The twins erupted into peals of laughter. It was a pity they didn't have an audience - it would have been a more enjoyable performance then. Fred clutched at his stomach.

"I-I still can't believe Harry's gonna propose to Ginny while we're on holiday! W-we really c-can't m-miss it!" Fred gasped.

"Of course we can't miss it!" George grinned. "That's why I brought something here." he said in a sing-song voice, glad that he knew something more than Fred, for once.

He rummaged through his trunk, as socks and shirts came flying into the air, strewn all over the room.

"Watch it George, this supposed to be my room! Make sure you move all this stuff into your room!"

"Okay, okay," George replied patiently. Finally, his head emerged victoriously beneath a pile of Ton-tongue Toffees, as he held a grubby package in his hand as if it were a trophy.

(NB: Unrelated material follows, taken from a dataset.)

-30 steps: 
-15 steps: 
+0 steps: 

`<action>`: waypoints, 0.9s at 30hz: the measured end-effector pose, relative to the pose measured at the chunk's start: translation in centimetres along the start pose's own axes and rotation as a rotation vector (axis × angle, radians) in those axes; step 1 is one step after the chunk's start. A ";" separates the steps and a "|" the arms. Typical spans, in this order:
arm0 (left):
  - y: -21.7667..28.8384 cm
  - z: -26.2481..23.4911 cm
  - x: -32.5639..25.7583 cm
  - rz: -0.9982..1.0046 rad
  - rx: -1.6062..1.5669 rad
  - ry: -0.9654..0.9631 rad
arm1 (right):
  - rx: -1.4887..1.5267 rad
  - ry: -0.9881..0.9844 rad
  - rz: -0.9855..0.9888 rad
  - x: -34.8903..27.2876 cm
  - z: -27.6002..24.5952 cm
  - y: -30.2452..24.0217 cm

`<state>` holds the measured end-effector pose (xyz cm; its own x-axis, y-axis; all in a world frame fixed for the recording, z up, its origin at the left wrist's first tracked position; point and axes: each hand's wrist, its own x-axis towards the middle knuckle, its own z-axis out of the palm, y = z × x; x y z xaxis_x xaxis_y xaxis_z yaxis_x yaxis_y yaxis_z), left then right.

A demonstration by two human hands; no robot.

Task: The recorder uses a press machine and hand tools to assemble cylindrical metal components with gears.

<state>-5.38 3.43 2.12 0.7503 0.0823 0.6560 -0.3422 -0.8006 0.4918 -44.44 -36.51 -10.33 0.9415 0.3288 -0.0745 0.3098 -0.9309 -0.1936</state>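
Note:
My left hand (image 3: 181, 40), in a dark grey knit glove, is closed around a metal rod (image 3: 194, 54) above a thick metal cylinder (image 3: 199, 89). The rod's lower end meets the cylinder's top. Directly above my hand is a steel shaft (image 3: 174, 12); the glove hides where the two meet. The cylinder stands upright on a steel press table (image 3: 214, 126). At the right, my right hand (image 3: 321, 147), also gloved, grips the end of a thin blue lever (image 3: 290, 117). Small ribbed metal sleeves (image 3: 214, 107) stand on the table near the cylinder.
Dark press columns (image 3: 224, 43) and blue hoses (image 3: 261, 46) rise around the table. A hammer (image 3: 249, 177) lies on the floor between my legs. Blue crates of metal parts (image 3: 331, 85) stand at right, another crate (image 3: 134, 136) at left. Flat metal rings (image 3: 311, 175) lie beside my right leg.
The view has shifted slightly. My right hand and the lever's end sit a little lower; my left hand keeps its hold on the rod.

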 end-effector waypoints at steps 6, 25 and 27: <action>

"What's the ruddy package for?"

"Ruddy? A ruddy package?" George sounded scandalised. Fred really reminded him of Harry, when they decided to bequeath the Marauder's Map to him. "This is a treasure I nicked from Dad's office! This," he pointed at the 'ruddy package', "is my prized possession!" he cried shrilly.

"Okay, George, calm down! So what's in it?"

George carefully ripped off the brown paper wrapping, and held a gleaming round mirror into the air. He paused dramatically, and dropped his voice into a low stage whisper. "This," he paused again, "is the Mirror of Apparitions."

"Huh?"

This was certainly not the response that George was expecting to get.

"Merlins, Fred, do you read? No? Okay. This," he repeated, "is the Mirror of Apparitions. It allows us to look at what's happening in another place at the same time."

"Oh!" Realisation hit Fred, who started grinning, "I see what you're getting at."

"Yep." George tapped the mirror three times with his wand, and said clearly, "Apparendum - The Burrow". The twins waited with bated breath as a blur image on the mirror started swimming into focus.